Air chirped from her. She caught her breath. Clawed at my hair and ear. “You’re the—”

Another thunderous crack, and the ground beneath us shuddered. We sank deeper into the brush, tangled tight with each other. There was a distant pinging sound, like gravel falling down a well.

“Stop,” she shrieked.

I clutched her neck close to mine, thrusting my knee over and over into her belly.

She scratched at my face, digging her fingers into my cheeks, trying to pull me away. “Don’t touch—”

The ground jolted. Lilac and I froze, entwined.

There was an earsplitting crack. A massive crevice split the ground along the base of the platform. A great, black chasm spewing the stench of stagnant water and stale air.

The sound of skittering gravel, far away. Closer, the heavy scrape of rocks sliding. And then the earth fell away.

Lilac and I tumbled into blackness. Tumbled down to hell.

CHAPTER THIRTY-SEVEN

We landed with a splash. Water. It was deep, and I clawed my way to the surface, heart exploding in my chest.

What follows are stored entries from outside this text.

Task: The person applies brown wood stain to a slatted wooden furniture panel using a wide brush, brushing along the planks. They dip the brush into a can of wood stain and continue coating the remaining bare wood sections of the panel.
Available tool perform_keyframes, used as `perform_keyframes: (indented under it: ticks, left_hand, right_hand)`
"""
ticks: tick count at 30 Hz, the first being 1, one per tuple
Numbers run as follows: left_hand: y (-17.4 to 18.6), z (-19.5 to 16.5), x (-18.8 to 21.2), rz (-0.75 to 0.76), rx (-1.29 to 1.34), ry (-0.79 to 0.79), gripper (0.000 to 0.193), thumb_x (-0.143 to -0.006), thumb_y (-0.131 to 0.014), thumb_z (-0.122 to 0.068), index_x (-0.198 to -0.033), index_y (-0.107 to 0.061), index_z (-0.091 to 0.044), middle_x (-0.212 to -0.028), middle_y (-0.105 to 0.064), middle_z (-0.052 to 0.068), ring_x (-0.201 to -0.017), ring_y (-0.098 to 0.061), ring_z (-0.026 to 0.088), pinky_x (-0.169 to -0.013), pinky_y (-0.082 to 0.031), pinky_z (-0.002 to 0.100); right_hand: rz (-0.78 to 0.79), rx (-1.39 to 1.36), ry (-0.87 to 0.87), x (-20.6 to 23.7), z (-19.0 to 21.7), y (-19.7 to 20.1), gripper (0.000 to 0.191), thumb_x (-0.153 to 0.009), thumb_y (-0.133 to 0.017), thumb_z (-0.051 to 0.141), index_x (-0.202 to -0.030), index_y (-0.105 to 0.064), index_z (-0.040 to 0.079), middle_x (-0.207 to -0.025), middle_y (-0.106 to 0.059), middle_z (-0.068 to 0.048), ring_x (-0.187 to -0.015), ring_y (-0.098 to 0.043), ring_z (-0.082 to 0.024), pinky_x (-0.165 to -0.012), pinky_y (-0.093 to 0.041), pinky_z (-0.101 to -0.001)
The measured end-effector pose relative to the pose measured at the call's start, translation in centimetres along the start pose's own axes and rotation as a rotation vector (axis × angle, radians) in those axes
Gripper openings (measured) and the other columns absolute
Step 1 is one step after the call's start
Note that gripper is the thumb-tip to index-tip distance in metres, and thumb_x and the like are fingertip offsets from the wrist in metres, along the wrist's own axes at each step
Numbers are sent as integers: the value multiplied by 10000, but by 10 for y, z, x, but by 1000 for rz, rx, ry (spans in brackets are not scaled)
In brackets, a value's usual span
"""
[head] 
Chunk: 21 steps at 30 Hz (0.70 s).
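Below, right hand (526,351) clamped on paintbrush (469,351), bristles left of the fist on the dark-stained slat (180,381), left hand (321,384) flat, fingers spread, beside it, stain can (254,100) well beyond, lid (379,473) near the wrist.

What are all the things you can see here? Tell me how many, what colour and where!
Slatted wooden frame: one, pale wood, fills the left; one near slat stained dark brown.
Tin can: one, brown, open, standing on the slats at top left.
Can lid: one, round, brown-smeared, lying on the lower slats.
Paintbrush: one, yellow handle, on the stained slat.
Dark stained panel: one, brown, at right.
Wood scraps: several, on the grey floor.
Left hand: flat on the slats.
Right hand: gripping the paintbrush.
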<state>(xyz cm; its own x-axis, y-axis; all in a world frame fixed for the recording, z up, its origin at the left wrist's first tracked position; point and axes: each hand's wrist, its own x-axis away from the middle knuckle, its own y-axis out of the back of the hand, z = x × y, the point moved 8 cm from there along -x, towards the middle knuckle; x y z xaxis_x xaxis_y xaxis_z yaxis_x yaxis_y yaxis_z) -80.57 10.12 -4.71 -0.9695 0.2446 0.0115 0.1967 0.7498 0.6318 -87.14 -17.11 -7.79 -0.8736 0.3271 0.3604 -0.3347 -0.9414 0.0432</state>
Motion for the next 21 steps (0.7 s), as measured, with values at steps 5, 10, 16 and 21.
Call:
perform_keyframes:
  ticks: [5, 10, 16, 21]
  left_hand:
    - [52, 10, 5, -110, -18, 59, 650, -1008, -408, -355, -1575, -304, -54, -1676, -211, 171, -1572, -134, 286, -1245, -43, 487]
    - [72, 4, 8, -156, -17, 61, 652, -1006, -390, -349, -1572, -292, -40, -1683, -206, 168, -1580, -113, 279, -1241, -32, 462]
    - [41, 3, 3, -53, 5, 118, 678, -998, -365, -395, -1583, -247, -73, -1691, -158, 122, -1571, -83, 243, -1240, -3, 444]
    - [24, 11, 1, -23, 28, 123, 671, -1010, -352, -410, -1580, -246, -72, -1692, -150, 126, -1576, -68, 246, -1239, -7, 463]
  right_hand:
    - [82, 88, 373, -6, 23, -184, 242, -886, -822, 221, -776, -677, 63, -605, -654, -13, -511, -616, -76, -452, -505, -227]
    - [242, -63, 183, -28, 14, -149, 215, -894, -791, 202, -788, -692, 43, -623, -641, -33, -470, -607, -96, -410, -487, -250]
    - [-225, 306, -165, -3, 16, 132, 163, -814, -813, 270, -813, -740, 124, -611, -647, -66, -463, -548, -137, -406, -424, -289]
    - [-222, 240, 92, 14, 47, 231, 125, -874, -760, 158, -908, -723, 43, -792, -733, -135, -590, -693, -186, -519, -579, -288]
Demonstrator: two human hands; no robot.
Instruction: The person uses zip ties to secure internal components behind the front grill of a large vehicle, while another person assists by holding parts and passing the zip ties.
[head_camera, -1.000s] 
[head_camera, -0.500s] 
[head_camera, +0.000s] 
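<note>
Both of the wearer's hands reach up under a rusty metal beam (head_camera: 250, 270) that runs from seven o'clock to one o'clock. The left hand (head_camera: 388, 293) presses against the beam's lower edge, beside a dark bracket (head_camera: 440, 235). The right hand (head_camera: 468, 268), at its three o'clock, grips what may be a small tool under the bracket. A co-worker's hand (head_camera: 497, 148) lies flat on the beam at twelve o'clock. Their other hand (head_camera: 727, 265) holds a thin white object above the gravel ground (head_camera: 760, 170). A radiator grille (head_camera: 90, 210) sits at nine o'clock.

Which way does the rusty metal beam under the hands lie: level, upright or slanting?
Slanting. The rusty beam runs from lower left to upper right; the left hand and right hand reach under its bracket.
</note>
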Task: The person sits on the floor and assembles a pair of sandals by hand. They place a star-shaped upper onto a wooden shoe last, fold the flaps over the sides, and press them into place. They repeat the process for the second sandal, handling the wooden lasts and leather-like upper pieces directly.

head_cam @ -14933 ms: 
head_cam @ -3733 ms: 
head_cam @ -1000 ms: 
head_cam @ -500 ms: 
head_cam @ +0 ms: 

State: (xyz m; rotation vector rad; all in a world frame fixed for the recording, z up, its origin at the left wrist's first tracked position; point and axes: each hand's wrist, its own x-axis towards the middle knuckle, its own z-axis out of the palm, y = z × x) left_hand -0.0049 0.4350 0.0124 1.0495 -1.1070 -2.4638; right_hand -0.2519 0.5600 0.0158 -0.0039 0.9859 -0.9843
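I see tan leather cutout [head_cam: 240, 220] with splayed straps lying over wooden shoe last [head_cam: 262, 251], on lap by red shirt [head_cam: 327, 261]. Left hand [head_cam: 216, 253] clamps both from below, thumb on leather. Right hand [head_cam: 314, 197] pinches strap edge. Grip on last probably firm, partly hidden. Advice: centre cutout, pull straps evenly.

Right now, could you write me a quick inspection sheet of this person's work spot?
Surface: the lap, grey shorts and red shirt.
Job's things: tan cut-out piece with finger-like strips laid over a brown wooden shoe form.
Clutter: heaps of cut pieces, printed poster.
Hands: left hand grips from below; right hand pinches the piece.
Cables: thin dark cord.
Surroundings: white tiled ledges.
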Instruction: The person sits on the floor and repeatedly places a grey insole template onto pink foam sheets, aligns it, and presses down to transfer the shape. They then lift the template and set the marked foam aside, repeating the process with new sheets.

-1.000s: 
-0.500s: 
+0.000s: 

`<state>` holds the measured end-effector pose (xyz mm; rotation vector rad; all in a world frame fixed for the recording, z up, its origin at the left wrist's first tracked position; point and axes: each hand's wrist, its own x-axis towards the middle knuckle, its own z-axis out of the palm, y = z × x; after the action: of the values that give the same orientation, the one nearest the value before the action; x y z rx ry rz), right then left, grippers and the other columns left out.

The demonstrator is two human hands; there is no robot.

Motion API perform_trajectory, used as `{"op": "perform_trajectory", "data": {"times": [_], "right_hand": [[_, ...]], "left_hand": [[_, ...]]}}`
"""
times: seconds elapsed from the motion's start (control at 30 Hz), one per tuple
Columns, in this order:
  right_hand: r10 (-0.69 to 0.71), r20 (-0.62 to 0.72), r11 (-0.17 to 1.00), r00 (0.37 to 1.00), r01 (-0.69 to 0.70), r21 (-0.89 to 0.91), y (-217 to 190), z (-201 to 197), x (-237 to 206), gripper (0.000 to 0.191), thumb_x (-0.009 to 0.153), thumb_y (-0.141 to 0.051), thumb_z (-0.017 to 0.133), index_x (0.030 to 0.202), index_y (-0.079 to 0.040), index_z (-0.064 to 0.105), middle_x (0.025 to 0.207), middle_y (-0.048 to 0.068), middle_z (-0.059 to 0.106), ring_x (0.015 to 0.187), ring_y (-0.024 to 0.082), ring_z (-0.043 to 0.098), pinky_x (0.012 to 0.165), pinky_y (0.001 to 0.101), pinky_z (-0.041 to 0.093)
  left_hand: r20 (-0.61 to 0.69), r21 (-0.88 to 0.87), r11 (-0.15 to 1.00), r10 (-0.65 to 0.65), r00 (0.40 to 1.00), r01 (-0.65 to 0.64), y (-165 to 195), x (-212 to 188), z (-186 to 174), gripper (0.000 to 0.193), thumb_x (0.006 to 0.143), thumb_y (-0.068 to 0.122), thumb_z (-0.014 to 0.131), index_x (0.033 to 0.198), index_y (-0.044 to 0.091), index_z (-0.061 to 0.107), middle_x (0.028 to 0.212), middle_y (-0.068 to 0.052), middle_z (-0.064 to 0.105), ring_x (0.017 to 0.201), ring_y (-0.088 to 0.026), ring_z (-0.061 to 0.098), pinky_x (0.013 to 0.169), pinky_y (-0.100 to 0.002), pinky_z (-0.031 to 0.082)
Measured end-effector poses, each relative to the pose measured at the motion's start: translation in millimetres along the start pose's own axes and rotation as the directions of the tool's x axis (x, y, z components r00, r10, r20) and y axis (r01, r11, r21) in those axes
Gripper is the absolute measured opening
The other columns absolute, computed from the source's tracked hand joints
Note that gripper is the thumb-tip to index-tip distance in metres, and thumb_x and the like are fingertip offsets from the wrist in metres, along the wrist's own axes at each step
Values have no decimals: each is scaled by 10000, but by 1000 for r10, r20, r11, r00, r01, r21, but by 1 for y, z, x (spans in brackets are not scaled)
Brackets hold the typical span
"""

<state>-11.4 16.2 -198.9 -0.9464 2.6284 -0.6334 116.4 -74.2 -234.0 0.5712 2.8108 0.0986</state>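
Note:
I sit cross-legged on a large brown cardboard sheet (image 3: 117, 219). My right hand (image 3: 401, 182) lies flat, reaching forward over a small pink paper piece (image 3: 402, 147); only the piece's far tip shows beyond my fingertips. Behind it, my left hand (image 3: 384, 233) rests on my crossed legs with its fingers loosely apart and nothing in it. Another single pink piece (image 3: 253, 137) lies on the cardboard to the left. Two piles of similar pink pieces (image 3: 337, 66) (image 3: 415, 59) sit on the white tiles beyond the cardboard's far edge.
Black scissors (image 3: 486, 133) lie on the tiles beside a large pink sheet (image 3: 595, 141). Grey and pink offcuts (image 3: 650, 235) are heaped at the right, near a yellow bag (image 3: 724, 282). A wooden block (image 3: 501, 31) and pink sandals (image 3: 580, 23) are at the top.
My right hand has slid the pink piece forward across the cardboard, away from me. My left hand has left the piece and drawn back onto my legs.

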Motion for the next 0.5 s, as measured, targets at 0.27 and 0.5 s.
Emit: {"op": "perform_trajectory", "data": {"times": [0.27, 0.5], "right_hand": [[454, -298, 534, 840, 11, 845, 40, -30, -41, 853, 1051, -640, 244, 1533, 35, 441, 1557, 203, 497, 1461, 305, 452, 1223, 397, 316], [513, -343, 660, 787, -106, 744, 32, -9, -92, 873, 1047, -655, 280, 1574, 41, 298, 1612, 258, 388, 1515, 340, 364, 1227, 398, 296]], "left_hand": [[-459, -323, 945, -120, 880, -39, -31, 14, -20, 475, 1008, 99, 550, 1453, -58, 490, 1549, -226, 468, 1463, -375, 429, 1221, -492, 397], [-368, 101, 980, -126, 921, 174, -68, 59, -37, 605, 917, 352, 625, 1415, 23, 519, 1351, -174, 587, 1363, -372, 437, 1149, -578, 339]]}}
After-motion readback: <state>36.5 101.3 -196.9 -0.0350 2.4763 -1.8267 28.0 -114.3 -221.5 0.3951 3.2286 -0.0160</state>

Instinctively, I began to tread in a panicked, spastic dog paddle. “Oh, shit. Oh, shit. ”

I swam awkwardly to the side and pulled myself out, scrambling away from the edge as fast as I could. I braced myself on all fours, panting to catch my breath. I shook with shock and adrenaline.

Closing my mouth, I made myself breathe through my nose. I needed to be steady, keep my head. Get my bearings.

We were in almost total darkness. It sounded like Lilac was crawling from the water about twenty feet away. I couldn’t see her. I blinked hard a few times. We’d landed in a vast, underground cavern. I thought I imagined red eyes watching me from the shadows.

Calm down. I forced myself to breathe evenly—in through my nose, out through my mouth—and tried to slow my pounding heart.

The air was close, the smell of it stale and dank. Other than the dripping water and the sound of our heavy breathing, there was silence.